What you need to do:
When you transcribe the listing that follows, keep every line exact and omit the pictures.

**** Recorded information

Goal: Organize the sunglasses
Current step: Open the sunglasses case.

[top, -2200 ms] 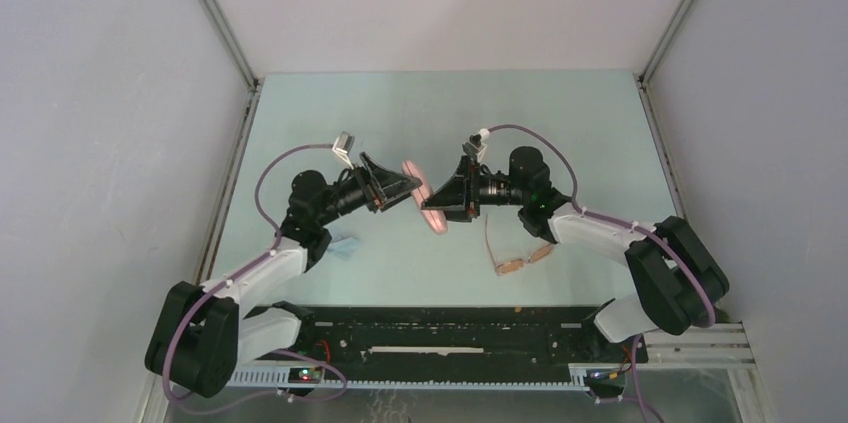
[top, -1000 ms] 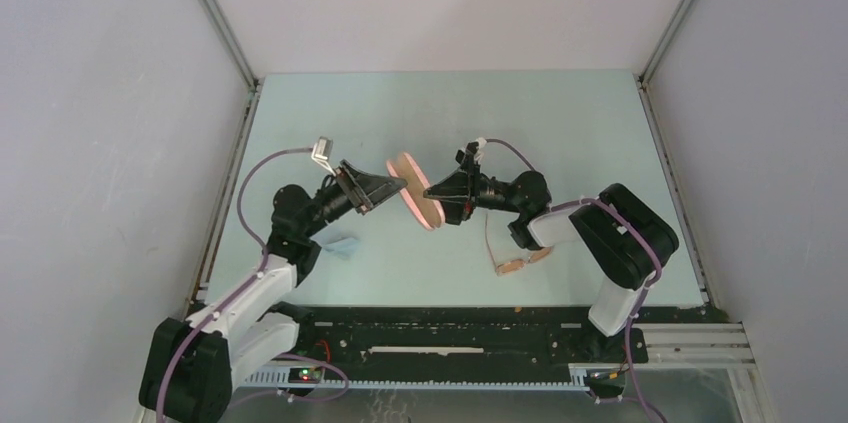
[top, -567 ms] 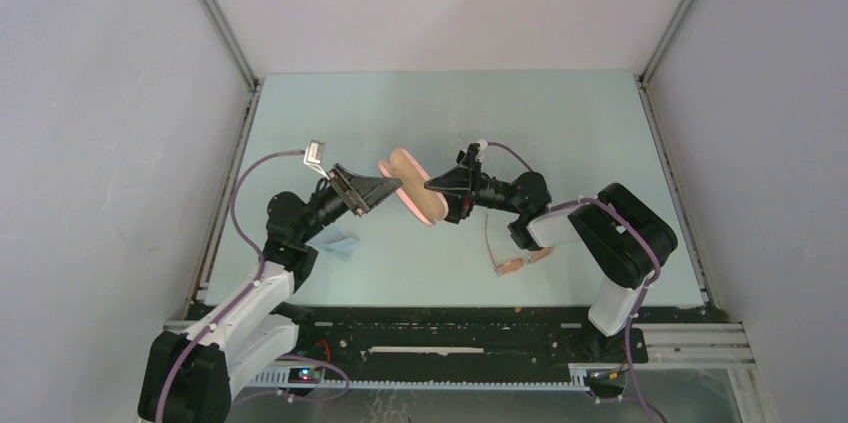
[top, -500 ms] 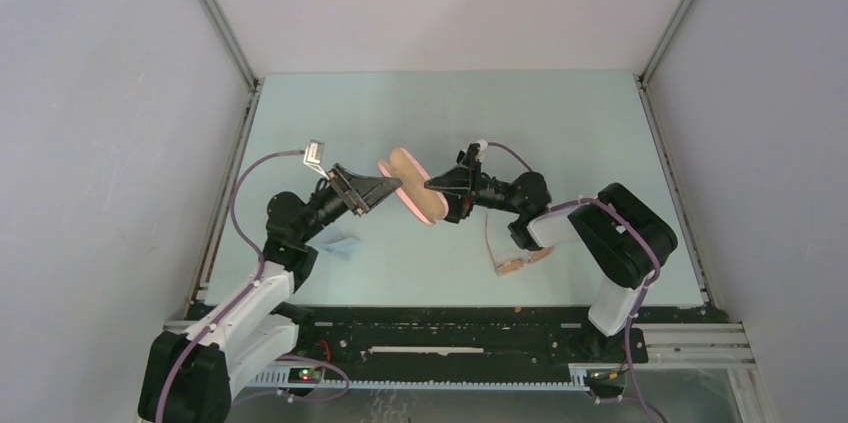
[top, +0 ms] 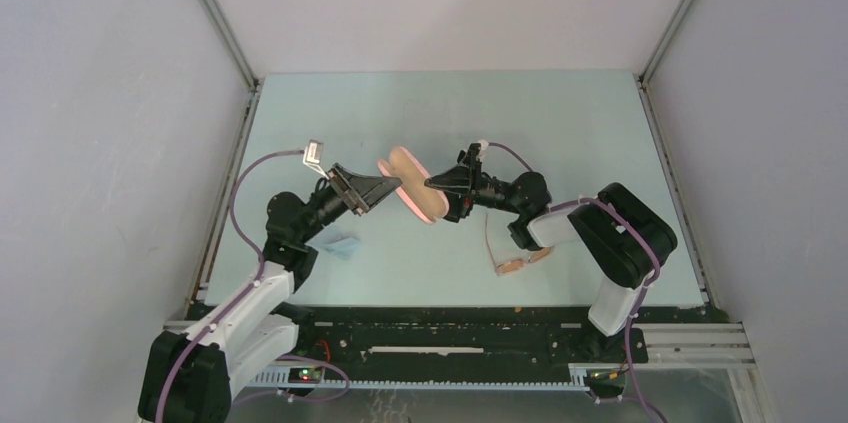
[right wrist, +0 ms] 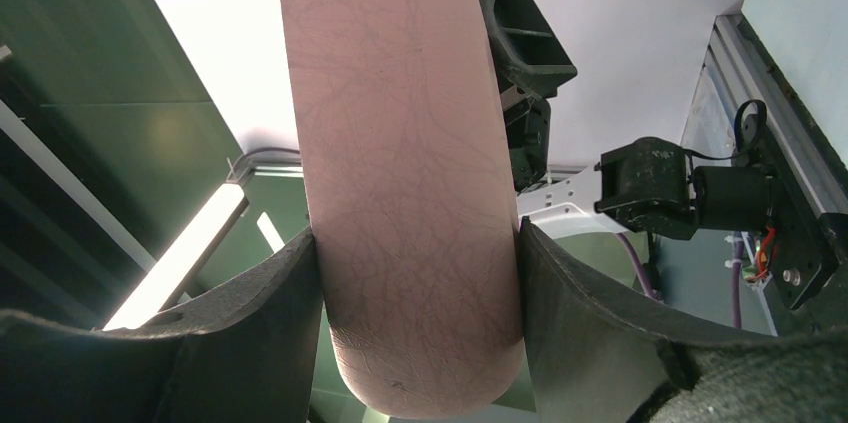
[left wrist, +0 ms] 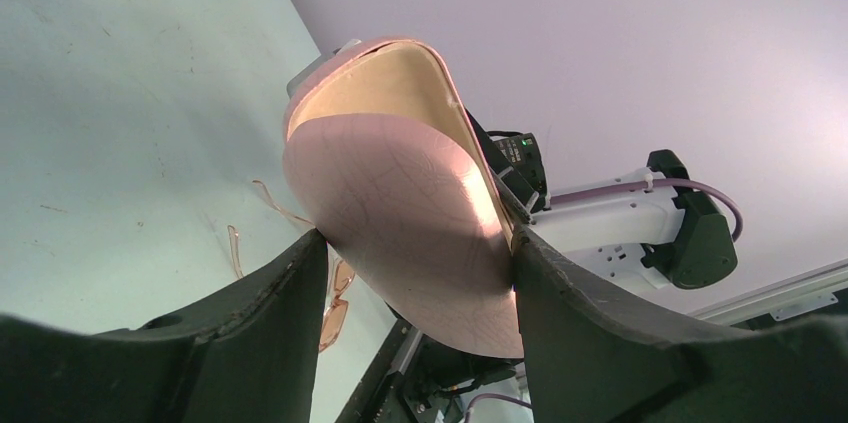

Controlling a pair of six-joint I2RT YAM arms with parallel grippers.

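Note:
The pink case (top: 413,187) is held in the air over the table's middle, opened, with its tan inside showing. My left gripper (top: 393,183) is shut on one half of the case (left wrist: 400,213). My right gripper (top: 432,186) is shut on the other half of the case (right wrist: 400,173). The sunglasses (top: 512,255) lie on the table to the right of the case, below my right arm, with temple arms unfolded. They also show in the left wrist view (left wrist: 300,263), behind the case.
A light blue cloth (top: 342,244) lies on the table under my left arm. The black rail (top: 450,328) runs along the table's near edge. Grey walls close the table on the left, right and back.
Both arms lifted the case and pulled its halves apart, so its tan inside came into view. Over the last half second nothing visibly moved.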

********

Your response:
Goal: Organize the sunglasses
Current step: Open the sunglasses case.

[top, -2200 ms] 
[top, -1000 ms] 
[top, -567 ms] 
[top, -500 ms] 
[top, +0 ms] 
[right wrist, +0 ms] 
[left wrist, +0 ms] 

Controlling a pair of six-joint I2RT YAM arms with parallel grippers.

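Note:
The pink case (top: 413,187) is held in the air over the table's middle, opened, with its tan inside showing. My left gripper (top: 393,183) is shut on one half of the case (left wrist: 400,213). My right gripper (top: 432,186) is shut on the other half of the case (right wrist: 400,173). The sunglasses (top: 512,255) lie on the table to the right of the case, below my right arm, with temple arms unfolded. They also show in the left wrist view (left wrist: 300,263), behind the case.
A light blue cloth (top: 342,244) lies on the table under my left arm. The black rail (top: 450,328) runs along the table's near edge. Grey walls close the table on the left, right and back.
Both arms lifted the case and pulled its halves apart, so its tan inside came into view. Over the last half second nothing visibly moved.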

The answer to this exercise has been fully stated.